§ **Try it**
What you return should match the material below line for line, except that no image appears in it.

§ **Data**
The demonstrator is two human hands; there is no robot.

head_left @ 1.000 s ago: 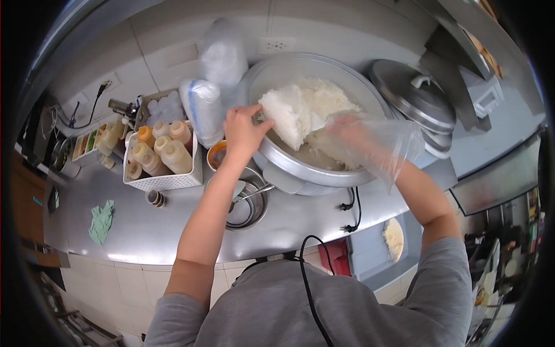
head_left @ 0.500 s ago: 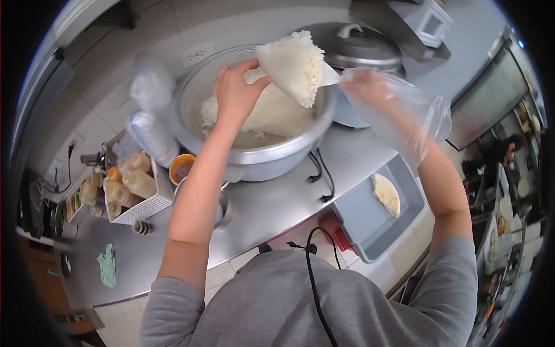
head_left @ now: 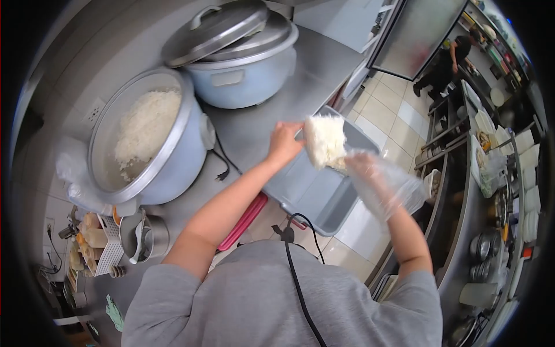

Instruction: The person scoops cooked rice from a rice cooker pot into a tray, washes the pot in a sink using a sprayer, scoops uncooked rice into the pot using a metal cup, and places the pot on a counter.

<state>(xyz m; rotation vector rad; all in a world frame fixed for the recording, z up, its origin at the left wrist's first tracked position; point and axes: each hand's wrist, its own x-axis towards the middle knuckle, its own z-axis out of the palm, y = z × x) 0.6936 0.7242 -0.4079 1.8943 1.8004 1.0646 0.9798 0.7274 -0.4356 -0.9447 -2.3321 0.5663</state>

§ **Response area**
The demonstrator is two human hands; there is no robot.

head_left @ 1.000 s ago: 
head_left @ 0.500 s ago: 
head_left @ now: 

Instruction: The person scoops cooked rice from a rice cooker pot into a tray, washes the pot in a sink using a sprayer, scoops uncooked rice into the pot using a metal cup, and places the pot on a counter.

<state>(xyz m; rotation vector rad; all in a world frame fixed for the recording, z up, its origin at the left wrist's first tracked position; point and axes: each hand's wrist, its own x-axis towards the middle knuckle, its own z-axis out of the palm, y = z × x) 0.6936 0.7242 -0.4079 1.8943 1.8004 1.0646 0.9798 0.7274 -0.4356 -0.9447 -2.3321 0.5663</state>

The output above is the complete answer.